### PROBLEM DETAILS
Pictures within the data are to be left out; everything else must be reproduced exactly.

*** Block opens ***

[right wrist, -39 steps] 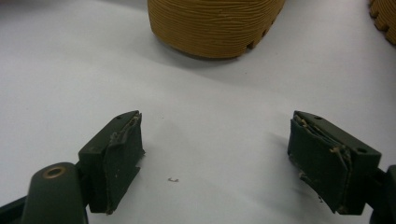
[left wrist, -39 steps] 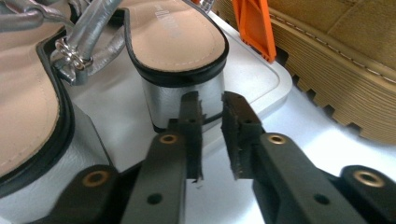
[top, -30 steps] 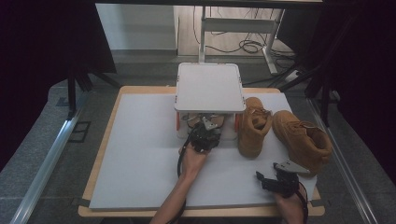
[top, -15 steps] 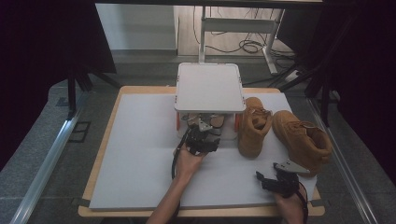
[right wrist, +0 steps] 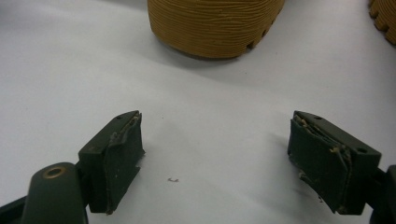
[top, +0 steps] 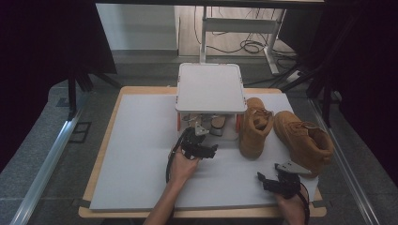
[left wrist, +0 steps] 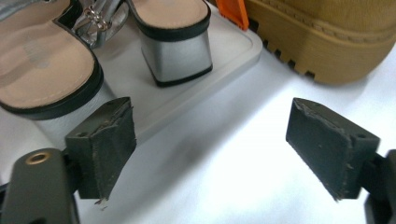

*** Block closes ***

### RESULT FOR THIS TASK
[right wrist, -39 steps] 
[left wrist, -39 steps] 
[top, -30 steps] 
[top, -15 steps] 
[right wrist, +0 steps] 
[top, +0 steps] 
[left wrist, +0 steps] 

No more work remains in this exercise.